• [What the exercise asks] Omitting all images, set down every line below exactly as it appears.
================================
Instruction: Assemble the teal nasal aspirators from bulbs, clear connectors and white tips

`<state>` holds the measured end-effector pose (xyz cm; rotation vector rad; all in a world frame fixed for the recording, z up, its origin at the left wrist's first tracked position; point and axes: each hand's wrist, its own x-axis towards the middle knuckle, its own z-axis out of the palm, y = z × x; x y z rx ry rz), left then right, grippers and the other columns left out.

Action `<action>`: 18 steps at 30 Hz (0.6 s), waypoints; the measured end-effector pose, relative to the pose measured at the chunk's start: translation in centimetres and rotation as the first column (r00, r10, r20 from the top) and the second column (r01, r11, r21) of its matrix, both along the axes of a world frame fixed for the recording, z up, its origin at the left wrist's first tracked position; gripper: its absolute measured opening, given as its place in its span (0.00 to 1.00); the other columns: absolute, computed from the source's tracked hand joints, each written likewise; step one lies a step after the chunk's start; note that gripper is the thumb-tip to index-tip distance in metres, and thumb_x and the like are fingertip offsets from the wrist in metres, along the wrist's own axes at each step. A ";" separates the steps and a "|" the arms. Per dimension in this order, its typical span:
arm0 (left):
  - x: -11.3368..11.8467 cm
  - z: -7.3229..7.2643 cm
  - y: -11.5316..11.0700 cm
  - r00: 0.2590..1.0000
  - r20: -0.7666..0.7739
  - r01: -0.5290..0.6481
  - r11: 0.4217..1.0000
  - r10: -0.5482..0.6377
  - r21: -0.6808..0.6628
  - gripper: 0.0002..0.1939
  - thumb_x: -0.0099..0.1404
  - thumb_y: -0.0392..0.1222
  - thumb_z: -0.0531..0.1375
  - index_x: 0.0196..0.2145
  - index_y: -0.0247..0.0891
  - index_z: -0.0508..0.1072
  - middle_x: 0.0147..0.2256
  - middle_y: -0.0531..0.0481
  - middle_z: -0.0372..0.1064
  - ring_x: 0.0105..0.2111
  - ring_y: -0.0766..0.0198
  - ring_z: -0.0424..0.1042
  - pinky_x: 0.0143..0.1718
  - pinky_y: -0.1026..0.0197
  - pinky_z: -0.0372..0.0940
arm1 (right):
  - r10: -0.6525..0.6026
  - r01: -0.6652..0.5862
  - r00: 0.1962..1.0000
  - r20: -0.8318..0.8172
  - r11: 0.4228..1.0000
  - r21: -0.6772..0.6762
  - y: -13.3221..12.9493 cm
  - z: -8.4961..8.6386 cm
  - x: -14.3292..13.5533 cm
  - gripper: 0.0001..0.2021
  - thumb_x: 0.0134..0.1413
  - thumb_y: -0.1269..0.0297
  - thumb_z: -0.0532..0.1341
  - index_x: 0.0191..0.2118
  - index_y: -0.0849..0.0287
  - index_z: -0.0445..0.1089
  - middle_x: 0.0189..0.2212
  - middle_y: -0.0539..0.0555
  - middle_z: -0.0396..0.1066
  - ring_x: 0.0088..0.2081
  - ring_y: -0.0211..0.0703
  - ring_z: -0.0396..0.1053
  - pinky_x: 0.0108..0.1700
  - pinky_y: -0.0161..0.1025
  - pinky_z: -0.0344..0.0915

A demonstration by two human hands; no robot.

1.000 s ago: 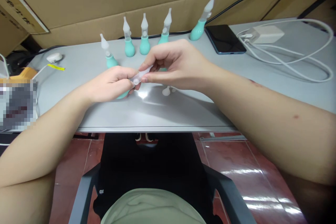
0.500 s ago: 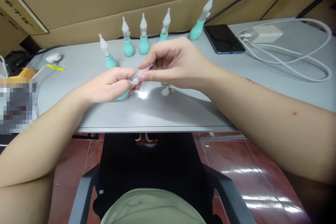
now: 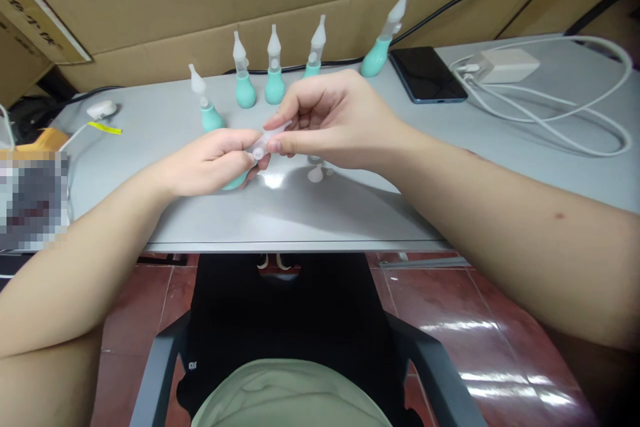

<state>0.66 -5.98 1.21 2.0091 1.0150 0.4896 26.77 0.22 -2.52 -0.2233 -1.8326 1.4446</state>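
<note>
My left hand (image 3: 213, 159) is closed around a bulb aspirator; its teal bulb (image 3: 236, 181) shows below the palm and its clear neck (image 3: 259, 152) between thumb and fingers. My right hand (image 3: 327, 121) pinches the whitish tip (image 3: 277, 131) of the same aspirator, which points to the upper right. Both hands are close together above the grey table. Small translucent pieces (image 3: 315, 173) lie on the table below my right hand. Behind the hands stand several teal bulb aspirators with white tips, one (image 3: 245, 90) near the middle and one leaning at the right (image 3: 375, 59).
A dark phone (image 3: 428, 75) and a white charger (image 3: 509, 65) with a looped cable lie at the right of the table (image 3: 300, 227). A cardboard wall (image 3: 175, 0) rises behind. At the left are a white round device (image 3: 102, 109) and an orange object (image 3: 45, 140).
</note>
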 end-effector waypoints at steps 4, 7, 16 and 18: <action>0.0 -0.1 0.0 1.000 0.023 -0.004 1.000 0.004 -0.016 0.06 0.73 0.43 0.60 0.41 0.41 0.76 0.32 0.51 0.77 0.33 0.60 0.72 0.36 0.58 0.67 | -0.036 0.036 0.999 0.007 0.999 0.010 -0.2 0.0 -0.1 0.21 0.63 0.57 0.91 0.40 0.56 0.80 0.39 0.51 0.88 0.44 0.50 0.93 0.53 0.45 0.95; 0.0 -0.2 0.1 0.999 0.041 0.011 1.000 -0.010 -0.021 0.05 0.74 0.42 0.61 0.41 0.41 0.76 0.32 0.51 0.76 0.32 0.60 0.71 0.35 0.57 0.65 | -0.042 0.042 0.999 0.012 0.999 -0.002 -0.5 0.2 -0.1 0.21 0.63 0.56 0.90 0.41 0.57 0.79 0.38 0.51 0.85 0.44 0.50 0.92 0.53 0.46 0.95; -0.3 -0.6 0.4 0.995 0.076 0.073 0.997 -0.072 -0.018 0.03 0.75 0.41 0.61 0.43 0.42 0.76 0.32 0.51 0.76 0.33 0.59 0.72 0.35 0.57 0.67 | -0.049 0.050 0.998 0.046 0.998 -0.023 -0.3 0.0 0.0 0.25 0.60 0.52 0.92 0.43 0.56 0.79 0.37 0.53 0.81 0.45 0.54 0.91 0.50 0.47 0.94; -0.3 -0.7 0.5 0.994 0.075 0.076 0.997 -0.074 -0.017 0.03 0.75 0.41 0.62 0.43 0.42 0.76 0.33 0.50 0.77 0.33 0.59 0.72 0.36 0.56 0.68 | -0.050 0.051 0.998 0.042 0.999 -0.014 -0.1 0.0 -0.1 0.23 0.59 0.55 0.92 0.42 0.56 0.79 0.37 0.54 0.82 0.45 0.54 0.91 0.48 0.46 0.93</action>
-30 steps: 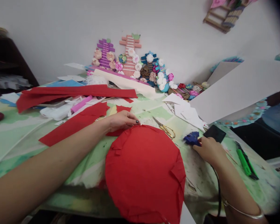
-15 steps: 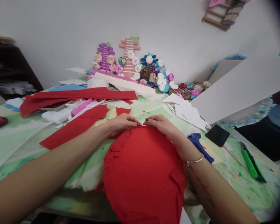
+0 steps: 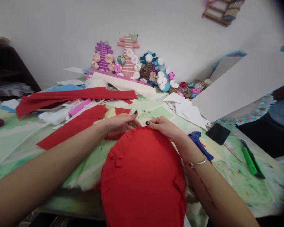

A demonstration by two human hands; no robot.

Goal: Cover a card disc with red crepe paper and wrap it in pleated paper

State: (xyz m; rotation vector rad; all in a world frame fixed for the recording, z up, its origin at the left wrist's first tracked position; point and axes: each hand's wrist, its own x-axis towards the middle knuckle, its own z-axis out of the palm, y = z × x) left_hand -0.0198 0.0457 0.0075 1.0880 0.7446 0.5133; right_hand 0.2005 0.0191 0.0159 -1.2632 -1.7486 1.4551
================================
• [Solved exercise]
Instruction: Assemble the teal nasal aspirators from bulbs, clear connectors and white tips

`<state>` holds the measured end-effector pose (xyz cm; rotation vector rad; all in a world frame fixed for the recording, z up, its origin at the left wrist's first tracked position; point and axes: each hand's wrist, its own x-axis towards the middle knuckle, its own z-axis out of the palm, y = z × x; x y z rx ry rz), left then right, grippers and the other columns left out.

Action `<action>`: 18 steps at 30 Hz (0.6 s), waypoints; the measured end-effector pose, relative to the pose measured at the chunk's start: translation in centimetres and rotation as the first column (r00, r10, r20 from the top) and the second column (r01, r11, r21) of its matrix, both along the axes of a world frame fixed for the recording, z up, its origin at the left wrist's first tracked position; gripper: its absolute measured opening, given as its place in its span (0.00 to 1.00); the other columns: absolute, computed from the source's tracked hand joints, each written likewise; step one lies a step after the chunk's start; note that gripper is the thumb-tip to index-tip distance in metres, and thumb_x and the like are fingertip offsets from the wrist in metres, along the wrist's own axes at each step. A ";" separates the steps and a "|" the arms. Per dimension in this order, its typical span:
arm0 (left):
  - x: -11.3368..11.8467 cm
  - z: -7.3229..7.2643 cm
  - y: -11.5316..11.0700 cm
  - r00: 0.2590..1.0000
  - r20: -0.7666..0.7739
  - r01: -0.5290..0.6481
  - r11: 0.4217..1.0000
  - r10: -0.5482..0.6377
  - r21: -0.6808..0.6628
  - gripper: 0.0002..0.1939
  - thumb_x: -0.0099..0.1404
  - thumb_y: -0.0392..0.1222
  - thumb_z: -0.0531..0.1375
  - index_x: 0.0196..0.2145
  - index_y: -0.0247..0.0891
  - index_z: -0.0508..0.1072
  - middle_x: 0.0147..0.2256
  - middle_y: -0.0531..0.0481
  - middle_z: -0.0372..0.1064
  - ring_x: 0.0105..0.2111
  - ring_y: -0.0766..0.0198
  - ring_z: -0.0424..0.1042
  - pinky_x: 0.0143..0.1718
  - pinky_y: -0.1026..0.0197
  - pinky_z: -0.0372..0.0940
arm1 (right):
  - r10: -0.6525..0.6026
  - r01: -0.6652..0.5862
  - r00: 0.1962..1.0000
  - r20: -0.8318..0.8172
  - r11: 0.4228..1.0000
  - r21: -0.6772..0.6762
  - y: -13.3221..12.9493 cm
  - z: -8.4961..8.6386 cm
  - x: -14.3292..13.5533 cm
  - gripper: 0.0001..0.2021
  - thumb_x: 0.0134..0.1413
  - thumb_y: -0.1269..0.0297
  - thumb_z: -0.0532..0.1341
  - index_x: 0.0191..0.2118
  - index_y: -0.0849..0.0287
  - index_z: -0.0445..0.1089
  - middle_x: 0.0189..0.2212
  - middle_y: -0.0539..0.0555
  - middle_z: -0.0396..0.1066
  - ring_x: 0.0088..0.2081
  - ring_y: -0.0211..0.0703
  - ring_z: -0.0396..0.1053
  - pinky_x: 0.0108..0.1700
  - pinky_y: -0.0161..0.1025
  - pinky_z: -0.0344..0.0915

A demonstration by two human hands; no robot.

1.000 s ago: 
0.500 s ago: 
now: 

<state>0.66 -5.98 1.21 2.0091 1.0150 0.4896 26.77 0.22 -2.52 -0.2233 -1.8326 1.4446</state>
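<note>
My left hand (image 3: 213, 159) is closed around a bulb aspirator; its teal bulb (image 3: 236, 181) shows below the palm and its clear neck (image 3: 259, 152) between thumb and fingers. My right hand (image 3: 327, 121) pinches the whitish tip (image 3: 277, 131) of the same aspirator, which points to the upper right. Both hands are close together above the grey table. Small translucent pieces (image 3: 315, 173) lie on the table below my right hand. Behind the hands stand several teal bulb aspirators with white tips, one (image 3: 245, 90) near the middle and one leaning at the right (image 3: 375, 59).
A dark phone (image 3: 428, 75) and a white charger (image 3: 509, 65) with a looped cable lie at the right of the table (image 3: 300, 227). A cardboard wall (image 3: 175, 0) rises behind. At the left are a white round device (image 3: 102, 109) and an orange object (image 3: 45, 140).
</note>
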 end-effector waypoints at steps 4, 7, 16 and 18: <action>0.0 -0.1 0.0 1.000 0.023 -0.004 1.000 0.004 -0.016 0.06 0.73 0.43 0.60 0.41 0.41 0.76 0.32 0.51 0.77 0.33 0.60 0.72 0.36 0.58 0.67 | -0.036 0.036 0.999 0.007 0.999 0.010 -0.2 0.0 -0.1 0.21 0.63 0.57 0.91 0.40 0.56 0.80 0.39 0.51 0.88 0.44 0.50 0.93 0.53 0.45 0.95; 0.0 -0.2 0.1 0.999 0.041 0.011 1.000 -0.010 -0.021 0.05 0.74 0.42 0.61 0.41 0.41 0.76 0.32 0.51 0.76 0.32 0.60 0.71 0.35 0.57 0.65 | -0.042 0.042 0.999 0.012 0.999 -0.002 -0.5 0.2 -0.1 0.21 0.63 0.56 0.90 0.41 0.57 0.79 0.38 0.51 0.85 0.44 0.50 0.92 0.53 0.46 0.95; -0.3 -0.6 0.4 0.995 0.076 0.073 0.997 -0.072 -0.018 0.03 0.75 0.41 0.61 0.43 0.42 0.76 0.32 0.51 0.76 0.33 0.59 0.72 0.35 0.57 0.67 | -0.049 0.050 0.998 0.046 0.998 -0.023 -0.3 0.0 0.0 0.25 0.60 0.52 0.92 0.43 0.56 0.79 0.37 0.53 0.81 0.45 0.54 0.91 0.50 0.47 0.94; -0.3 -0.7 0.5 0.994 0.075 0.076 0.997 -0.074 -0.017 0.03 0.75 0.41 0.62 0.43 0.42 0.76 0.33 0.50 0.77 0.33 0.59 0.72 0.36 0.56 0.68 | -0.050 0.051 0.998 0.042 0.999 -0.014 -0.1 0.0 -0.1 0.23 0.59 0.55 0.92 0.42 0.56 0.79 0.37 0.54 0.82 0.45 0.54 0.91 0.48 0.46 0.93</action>
-30 steps: 
-15 steps: 
+0 steps: 

A demonstration by two human hands; no robot.

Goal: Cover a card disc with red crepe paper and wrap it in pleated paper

State: (xyz m; rotation vector rad; all in a world frame fixed for the recording, z up, its origin at the left wrist's first tracked position; point and axes: each hand's wrist, its own x-axis towards the middle knuckle, its own z-axis out of the palm, y = z × x) left_hand -0.0198 0.0457 0.0075 1.0880 0.7446 0.5133; right_hand 0.2005 0.0191 0.0159 -1.2632 -1.7486 1.4551

With that, the answer is finished.